CATANIA – Cosa c’entra la salsa di pomodoro con Sant’Agata? Nulla. Ma non per i creativi della Barilla che hanno pensato bene di accostare, sia pure in modo indiretto, un nuovo prodotto con la patrona di Catania. da ieri, infatti, in città sono apparsi i manifesti che pubblichiamo in foto. Con c’è alcun riferimento diretto, a voler essere precisi, ma tutti i catanesi, devoti e non, sanno benissimo cosa significa la data del 5 febbraio: il giorno clou della festa dedicata alla martire.

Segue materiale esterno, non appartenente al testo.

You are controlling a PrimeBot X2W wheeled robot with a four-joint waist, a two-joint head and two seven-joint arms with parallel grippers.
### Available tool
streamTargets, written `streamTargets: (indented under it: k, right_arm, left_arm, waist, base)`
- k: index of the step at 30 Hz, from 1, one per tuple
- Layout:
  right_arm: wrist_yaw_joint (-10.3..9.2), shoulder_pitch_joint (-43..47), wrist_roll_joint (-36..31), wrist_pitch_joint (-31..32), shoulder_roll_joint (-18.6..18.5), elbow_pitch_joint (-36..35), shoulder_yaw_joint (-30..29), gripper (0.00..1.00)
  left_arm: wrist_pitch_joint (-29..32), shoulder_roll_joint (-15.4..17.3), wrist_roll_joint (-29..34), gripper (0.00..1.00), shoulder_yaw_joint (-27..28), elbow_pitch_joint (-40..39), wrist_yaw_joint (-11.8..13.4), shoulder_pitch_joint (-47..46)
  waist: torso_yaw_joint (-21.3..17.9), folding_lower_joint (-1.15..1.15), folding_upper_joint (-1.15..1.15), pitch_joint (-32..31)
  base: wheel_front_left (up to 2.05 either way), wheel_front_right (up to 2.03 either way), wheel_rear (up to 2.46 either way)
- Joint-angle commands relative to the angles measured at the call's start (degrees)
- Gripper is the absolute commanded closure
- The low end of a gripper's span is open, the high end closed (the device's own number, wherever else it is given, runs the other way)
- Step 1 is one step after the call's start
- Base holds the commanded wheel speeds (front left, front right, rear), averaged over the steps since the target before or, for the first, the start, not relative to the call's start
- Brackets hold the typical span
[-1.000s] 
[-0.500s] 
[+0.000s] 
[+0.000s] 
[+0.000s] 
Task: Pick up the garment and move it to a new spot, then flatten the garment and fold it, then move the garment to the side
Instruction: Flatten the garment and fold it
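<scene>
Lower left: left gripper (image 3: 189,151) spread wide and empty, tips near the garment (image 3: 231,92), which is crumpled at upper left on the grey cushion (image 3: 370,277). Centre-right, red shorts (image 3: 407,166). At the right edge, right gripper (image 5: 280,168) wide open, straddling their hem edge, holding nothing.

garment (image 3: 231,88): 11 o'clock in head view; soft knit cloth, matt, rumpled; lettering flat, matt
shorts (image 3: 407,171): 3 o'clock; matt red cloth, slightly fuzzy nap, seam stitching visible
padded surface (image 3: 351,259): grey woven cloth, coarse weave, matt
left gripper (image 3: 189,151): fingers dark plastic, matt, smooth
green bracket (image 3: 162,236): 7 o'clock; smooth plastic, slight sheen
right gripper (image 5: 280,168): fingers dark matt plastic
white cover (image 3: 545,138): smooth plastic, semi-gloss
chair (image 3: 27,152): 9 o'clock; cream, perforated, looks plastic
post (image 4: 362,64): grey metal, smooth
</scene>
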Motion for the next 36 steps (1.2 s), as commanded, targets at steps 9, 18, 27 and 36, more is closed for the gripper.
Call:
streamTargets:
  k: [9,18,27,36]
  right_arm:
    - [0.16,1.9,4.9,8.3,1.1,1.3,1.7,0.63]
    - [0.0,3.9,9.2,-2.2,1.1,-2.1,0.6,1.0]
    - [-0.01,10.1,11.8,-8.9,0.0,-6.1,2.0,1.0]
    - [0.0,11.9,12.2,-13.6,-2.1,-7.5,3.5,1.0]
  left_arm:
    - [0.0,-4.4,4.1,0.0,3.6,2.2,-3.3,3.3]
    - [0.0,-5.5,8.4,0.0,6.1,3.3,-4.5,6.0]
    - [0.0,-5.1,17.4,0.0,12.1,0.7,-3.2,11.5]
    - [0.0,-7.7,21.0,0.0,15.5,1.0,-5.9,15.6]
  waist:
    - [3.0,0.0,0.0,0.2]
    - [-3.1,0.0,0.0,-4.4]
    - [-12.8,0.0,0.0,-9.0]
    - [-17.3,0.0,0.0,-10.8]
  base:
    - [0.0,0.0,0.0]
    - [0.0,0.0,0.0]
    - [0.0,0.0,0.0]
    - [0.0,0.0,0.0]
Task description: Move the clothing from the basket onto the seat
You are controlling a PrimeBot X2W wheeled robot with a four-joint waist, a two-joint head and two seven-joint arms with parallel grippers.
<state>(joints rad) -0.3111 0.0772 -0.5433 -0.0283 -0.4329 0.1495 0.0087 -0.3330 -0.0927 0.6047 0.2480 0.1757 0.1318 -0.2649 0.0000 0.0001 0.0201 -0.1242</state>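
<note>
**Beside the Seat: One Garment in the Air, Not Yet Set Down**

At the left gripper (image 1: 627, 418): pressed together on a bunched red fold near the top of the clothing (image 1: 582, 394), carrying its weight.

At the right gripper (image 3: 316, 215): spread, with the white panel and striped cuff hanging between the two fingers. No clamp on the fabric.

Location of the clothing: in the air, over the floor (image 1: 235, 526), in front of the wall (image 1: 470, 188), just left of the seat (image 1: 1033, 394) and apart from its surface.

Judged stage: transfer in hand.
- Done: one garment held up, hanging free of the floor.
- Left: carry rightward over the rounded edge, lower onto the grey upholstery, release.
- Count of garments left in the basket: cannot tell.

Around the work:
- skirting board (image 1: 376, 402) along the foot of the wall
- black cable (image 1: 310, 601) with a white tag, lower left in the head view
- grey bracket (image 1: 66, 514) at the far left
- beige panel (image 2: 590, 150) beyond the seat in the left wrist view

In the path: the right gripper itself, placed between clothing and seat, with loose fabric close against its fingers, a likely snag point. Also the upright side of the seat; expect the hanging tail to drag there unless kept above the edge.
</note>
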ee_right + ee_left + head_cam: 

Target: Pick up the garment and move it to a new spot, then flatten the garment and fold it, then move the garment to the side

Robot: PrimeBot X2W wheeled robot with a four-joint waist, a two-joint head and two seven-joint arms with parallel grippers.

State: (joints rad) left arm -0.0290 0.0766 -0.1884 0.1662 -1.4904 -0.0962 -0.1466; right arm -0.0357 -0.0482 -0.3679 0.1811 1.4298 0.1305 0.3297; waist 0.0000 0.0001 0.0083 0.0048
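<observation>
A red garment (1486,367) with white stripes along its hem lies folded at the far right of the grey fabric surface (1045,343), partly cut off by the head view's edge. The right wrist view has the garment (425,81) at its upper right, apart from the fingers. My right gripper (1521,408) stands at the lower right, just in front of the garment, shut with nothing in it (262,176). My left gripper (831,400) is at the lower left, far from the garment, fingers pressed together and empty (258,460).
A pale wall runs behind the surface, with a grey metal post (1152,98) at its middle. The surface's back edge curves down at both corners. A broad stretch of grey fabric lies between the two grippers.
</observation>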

Proteste e indignazione, diretto Luciano Zuccarello, già consigliere comunale e presidente dell’Associazione Popolo e Nazione: “E’ una pubblicità blasfema quella della Barilla che  paragona la dolcezza della passata di pomodoro alla Festa di S. Agata.  Per noi S. Agata è culto, identità e cristianità, al di là del folclore pagano che si sviluppa nella città in quei tre giorni, pensiamo -conclude Zuccarello- che paragonare una prodotto commerciale, per quanto questo possa essere di ottima qualità, a S. Agata sia offensivo nei confronti della nostra stessa Santa”. Una affermazione che ha riscosso tante adesioni, ma anche qualche distinguo, soprattutto nei critici della festa che ormai vedono prevalere, secondo loro, l’aspetto pagano. Abbiamo interpellato l’ufficio stampa della Barilla per chiedere qualche chiarimento, siamo in attesa di risposta.